> **Records from a dataset**:
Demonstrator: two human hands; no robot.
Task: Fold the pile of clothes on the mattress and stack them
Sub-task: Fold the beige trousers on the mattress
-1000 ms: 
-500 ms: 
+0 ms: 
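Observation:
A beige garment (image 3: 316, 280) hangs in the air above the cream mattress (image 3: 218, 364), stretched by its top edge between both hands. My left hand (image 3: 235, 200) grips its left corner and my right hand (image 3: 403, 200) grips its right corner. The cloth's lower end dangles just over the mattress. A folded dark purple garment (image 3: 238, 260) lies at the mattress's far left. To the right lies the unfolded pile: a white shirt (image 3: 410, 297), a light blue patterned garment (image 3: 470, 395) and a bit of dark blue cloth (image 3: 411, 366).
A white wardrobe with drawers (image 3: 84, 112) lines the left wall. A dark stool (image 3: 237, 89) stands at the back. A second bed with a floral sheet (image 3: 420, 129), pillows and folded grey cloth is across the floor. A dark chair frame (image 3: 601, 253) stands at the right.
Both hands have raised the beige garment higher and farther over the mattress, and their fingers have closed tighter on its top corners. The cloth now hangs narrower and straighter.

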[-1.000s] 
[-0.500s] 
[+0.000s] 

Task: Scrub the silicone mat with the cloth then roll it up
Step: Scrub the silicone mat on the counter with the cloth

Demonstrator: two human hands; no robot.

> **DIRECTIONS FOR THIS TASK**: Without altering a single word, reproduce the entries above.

> **EXPECTED ANSWER**:
Demonstrator: two human hands; no robot.
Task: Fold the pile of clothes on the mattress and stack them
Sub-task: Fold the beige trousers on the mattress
-1000 ms: 
-500 ms: 
+0 ms: 
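Observation:
A beige garment (image 3: 316, 280) hangs in the air above the cream mattress (image 3: 218, 364), stretched by its top edge between both hands. My left hand (image 3: 235, 200) grips its left corner and my right hand (image 3: 403, 200) grips its right corner. The cloth's lower end dangles just over the mattress. A folded dark purple garment (image 3: 238, 260) lies at the mattress's far left. To the right lies the unfolded pile: a white shirt (image 3: 410, 297), a light blue patterned garment (image 3: 470, 395) and a bit of dark blue cloth (image 3: 411, 366).
A white wardrobe with drawers (image 3: 84, 112) lines the left wall. A dark stool (image 3: 237, 89) stands at the back. A second bed with a floral sheet (image 3: 420, 129), pillows and folded grey cloth is across the floor. A dark chair frame (image 3: 601, 253) stands at the right.
Both hands have raised the beige garment higher and farther over the mattress, and their fingers have closed tighter on its top corners. The cloth now hangs narrower and straighter.
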
[-1.000s] 
[-0.500s] 
[+0.000s] 

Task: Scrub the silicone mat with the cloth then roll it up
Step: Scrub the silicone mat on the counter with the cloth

Demonstrator: two human hands; no robot.

The exercise is done, with nothing more to add.